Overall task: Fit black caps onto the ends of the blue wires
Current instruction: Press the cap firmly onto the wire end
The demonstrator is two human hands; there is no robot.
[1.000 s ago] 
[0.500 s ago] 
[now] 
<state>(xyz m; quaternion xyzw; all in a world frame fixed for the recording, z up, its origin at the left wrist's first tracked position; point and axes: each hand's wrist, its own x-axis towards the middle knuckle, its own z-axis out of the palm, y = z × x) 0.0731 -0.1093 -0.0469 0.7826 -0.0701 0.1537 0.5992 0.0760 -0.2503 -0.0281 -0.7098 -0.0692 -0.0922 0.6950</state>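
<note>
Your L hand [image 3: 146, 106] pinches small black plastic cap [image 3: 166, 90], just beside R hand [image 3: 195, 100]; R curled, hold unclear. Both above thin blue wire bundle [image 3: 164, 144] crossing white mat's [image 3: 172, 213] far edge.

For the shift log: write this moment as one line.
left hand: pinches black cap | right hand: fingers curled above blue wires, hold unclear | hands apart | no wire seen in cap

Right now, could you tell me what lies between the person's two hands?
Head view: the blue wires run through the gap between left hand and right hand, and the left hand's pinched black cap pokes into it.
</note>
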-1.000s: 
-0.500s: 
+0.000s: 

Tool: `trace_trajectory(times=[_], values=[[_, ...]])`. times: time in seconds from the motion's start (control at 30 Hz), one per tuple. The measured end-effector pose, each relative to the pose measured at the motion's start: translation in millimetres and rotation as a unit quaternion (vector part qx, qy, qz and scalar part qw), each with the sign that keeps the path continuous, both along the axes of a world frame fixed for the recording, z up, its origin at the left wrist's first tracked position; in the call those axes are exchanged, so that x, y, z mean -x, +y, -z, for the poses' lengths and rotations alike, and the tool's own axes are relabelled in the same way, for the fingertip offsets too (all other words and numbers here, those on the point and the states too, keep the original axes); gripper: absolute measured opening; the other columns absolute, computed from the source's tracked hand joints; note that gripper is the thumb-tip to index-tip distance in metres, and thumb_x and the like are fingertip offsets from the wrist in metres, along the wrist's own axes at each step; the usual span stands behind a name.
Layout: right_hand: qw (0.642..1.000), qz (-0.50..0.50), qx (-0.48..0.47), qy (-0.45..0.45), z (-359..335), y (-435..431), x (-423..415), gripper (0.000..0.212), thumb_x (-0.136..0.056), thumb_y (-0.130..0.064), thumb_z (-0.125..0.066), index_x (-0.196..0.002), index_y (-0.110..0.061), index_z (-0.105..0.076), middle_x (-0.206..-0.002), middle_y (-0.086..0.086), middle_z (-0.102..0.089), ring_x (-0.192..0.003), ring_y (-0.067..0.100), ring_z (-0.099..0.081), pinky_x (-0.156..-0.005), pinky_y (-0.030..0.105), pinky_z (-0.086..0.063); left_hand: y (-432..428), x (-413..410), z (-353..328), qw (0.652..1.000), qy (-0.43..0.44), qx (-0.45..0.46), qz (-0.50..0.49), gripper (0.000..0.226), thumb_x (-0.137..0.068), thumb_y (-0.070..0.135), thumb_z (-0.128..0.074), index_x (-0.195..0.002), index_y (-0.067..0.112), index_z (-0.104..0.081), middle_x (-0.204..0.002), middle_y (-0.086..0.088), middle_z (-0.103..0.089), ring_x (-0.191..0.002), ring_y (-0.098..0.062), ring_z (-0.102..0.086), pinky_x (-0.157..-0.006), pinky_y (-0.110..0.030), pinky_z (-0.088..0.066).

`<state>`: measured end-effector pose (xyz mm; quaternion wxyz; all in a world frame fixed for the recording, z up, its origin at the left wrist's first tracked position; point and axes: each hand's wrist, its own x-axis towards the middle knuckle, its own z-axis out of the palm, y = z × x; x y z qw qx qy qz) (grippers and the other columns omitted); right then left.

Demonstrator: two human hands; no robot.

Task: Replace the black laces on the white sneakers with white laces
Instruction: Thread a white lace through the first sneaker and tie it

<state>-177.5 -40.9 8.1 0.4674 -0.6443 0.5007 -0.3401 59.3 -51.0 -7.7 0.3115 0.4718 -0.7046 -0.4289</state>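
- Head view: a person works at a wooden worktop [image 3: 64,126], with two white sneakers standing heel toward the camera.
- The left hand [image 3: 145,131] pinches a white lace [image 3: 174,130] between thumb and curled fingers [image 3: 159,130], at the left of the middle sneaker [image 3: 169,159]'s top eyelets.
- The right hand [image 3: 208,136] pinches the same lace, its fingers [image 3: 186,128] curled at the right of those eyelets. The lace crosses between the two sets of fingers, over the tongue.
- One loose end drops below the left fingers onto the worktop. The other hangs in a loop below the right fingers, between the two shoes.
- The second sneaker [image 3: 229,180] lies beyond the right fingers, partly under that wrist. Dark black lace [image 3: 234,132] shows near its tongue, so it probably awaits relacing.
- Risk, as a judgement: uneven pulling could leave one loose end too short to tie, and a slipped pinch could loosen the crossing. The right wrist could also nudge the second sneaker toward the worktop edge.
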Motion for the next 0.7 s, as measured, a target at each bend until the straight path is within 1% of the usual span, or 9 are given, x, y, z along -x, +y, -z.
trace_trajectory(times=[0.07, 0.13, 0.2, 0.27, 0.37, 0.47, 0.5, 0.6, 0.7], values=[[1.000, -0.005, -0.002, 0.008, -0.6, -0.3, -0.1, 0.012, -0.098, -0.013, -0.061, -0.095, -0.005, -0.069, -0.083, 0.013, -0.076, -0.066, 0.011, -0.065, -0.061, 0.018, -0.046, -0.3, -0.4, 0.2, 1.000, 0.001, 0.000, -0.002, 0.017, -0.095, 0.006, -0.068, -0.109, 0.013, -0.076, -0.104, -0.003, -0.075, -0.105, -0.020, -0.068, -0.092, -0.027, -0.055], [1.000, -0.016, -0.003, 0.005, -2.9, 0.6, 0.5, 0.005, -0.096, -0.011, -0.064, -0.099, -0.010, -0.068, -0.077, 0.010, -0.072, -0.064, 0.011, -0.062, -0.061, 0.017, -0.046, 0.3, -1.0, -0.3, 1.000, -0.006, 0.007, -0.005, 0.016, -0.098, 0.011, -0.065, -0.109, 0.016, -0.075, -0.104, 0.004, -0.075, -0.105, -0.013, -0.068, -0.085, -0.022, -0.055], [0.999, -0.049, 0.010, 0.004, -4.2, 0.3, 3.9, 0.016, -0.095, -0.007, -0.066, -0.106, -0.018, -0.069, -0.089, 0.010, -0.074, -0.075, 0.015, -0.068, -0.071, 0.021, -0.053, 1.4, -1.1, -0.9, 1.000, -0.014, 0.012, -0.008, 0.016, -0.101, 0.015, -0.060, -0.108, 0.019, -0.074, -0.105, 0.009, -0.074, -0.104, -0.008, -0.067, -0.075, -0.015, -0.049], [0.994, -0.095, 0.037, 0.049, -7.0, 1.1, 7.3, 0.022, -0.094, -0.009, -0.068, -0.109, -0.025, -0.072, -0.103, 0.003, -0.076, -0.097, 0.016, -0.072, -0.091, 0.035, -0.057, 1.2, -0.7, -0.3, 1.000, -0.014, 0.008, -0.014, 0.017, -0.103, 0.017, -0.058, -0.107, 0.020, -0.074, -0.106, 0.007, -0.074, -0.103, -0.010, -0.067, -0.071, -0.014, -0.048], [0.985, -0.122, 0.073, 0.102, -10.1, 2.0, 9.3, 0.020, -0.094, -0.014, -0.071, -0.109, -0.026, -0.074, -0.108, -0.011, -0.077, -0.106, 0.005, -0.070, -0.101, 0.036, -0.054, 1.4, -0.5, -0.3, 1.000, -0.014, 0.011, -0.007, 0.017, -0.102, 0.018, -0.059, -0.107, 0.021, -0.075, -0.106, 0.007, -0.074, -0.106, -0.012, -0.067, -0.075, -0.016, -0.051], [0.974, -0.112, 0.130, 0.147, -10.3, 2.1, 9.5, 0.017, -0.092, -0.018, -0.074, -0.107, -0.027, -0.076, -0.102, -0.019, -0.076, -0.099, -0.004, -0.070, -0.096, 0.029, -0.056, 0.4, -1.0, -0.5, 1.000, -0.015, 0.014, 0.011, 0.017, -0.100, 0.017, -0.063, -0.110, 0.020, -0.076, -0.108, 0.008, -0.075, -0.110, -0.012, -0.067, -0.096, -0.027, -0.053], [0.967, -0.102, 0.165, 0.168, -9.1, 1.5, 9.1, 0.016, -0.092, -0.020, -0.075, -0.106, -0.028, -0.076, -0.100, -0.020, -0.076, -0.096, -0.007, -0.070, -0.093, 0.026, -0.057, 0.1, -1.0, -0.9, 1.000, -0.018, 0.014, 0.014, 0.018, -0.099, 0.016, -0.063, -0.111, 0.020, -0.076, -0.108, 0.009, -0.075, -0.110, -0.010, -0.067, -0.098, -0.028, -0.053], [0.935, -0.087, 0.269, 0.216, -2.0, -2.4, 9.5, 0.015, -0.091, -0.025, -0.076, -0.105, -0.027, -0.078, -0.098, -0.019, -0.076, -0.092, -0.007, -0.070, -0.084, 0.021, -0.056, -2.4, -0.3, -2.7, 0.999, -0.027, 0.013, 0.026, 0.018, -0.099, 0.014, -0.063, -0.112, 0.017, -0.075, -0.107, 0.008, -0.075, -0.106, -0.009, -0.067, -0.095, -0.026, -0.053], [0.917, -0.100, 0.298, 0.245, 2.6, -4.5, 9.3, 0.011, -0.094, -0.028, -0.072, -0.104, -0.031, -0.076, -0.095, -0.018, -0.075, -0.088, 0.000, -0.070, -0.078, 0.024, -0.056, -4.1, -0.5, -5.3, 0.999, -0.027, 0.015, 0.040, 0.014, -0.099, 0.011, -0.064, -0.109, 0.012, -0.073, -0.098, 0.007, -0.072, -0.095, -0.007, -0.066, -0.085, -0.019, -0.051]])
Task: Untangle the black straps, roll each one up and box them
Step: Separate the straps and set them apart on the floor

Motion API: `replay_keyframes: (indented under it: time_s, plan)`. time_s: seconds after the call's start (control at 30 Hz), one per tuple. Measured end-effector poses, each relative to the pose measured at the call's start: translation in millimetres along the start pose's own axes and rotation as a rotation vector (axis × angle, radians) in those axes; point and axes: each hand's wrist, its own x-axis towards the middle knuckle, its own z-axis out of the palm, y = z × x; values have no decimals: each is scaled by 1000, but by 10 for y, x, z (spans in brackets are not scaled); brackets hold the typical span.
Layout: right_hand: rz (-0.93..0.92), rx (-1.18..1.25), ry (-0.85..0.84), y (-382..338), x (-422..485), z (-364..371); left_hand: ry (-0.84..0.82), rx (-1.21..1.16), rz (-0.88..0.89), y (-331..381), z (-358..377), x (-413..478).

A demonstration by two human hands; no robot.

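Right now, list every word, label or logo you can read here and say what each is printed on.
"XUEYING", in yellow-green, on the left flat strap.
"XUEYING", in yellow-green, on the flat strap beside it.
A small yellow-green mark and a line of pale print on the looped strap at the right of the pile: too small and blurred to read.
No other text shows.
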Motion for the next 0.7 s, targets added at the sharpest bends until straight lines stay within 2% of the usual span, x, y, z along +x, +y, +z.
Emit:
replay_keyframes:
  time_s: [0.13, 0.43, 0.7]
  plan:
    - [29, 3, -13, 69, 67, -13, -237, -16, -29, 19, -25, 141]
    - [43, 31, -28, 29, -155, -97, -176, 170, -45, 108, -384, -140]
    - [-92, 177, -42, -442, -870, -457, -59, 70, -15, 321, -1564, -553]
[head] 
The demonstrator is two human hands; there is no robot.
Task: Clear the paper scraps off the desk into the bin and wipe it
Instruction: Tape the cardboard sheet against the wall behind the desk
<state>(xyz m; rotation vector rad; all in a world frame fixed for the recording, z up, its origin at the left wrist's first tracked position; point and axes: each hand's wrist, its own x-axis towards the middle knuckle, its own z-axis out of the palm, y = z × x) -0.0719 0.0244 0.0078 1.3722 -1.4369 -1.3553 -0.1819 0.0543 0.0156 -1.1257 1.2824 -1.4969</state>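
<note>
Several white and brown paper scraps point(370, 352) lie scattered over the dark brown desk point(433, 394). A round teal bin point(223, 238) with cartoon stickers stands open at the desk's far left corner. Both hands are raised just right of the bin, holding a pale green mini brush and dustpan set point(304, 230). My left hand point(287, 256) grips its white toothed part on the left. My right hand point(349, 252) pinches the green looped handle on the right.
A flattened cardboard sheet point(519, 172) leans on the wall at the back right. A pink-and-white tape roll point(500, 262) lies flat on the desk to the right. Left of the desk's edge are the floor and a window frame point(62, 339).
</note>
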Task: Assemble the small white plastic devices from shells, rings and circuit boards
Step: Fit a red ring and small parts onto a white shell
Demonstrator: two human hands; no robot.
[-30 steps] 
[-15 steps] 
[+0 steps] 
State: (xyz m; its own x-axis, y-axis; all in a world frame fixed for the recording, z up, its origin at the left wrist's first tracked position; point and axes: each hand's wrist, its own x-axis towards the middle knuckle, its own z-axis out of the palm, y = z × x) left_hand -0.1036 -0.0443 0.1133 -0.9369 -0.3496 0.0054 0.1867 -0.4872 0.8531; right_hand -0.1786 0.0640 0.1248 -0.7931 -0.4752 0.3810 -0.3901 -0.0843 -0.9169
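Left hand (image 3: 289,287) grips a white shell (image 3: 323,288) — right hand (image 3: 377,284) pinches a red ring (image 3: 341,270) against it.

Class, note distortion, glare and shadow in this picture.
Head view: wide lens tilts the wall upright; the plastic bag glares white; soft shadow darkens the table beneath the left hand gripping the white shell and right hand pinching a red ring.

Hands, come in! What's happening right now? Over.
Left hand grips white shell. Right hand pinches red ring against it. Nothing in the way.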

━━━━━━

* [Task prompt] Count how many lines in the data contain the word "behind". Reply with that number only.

* [Task output] 2